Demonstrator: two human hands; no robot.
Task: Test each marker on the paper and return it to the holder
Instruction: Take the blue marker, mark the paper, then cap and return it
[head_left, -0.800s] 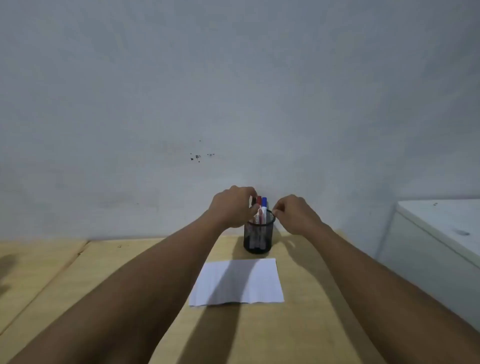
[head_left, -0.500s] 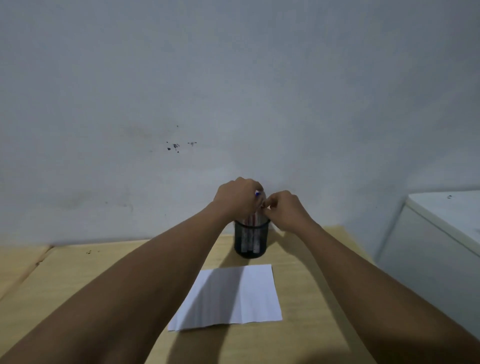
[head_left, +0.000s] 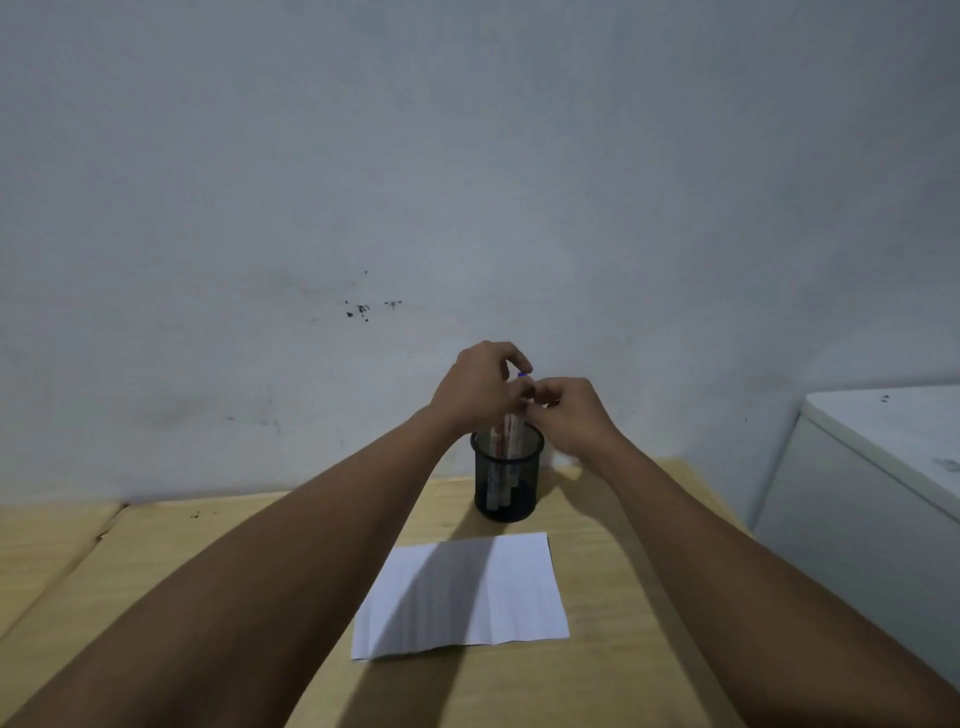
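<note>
A black mesh holder (head_left: 506, 475) stands at the back of the wooden table (head_left: 597, 675), with white-bodied markers (head_left: 503, 447) upright inside. Both hands meet right above its rim. My left hand (head_left: 480, 387) is closed around the marker tops; a blue cap tip (head_left: 522, 374) pokes out between its fingers. My right hand (head_left: 569, 413) pinches at the same markers from the right. A creased white sheet of paper (head_left: 462, 595) lies flat in front of the holder, unmarked.
A plain grey wall (head_left: 467, 182) with a few dark specks rises directly behind the holder. A white cabinet (head_left: 872, 467) stands to the right of the table. A seam (head_left: 106, 527) splits the tabletop at the left.
My hands have closed in over the holder and now touch each other at the marker tops. The red and blue caps, earlier plainly seen, are mostly hidden under my fingers.
</note>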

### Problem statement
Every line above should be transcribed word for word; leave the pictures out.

### Task response
Demonstrator: two human hands; no robot.
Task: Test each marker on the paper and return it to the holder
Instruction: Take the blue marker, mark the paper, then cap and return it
[head_left, -0.800s] 
[head_left, -0.500s] 
[head_left, +0.000s] 
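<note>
A black mesh holder (head_left: 506, 475) stands at the back of the wooden table (head_left: 597, 675), with white-bodied markers (head_left: 503, 447) upright inside. Both hands meet right above its rim. My left hand (head_left: 480, 387) is closed around the marker tops; a blue cap tip (head_left: 522, 374) pokes out between its fingers. My right hand (head_left: 569, 413) pinches at the same markers from the right. A creased white sheet of paper (head_left: 462, 595) lies flat in front of the holder, unmarked.
A plain grey wall (head_left: 467, 182) with a few dark specks rises directly behind the holder. A white cabinet (head_left: 872, 467) stands to the right of the table. A seam (head_left: 106, 527) splits the tabletop at the left.
My hands have closed in over the holder and now touch each other at the marker tops. The red and blue caps, earlier plainly seen, are mostly hidden under my fingers.
</note>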

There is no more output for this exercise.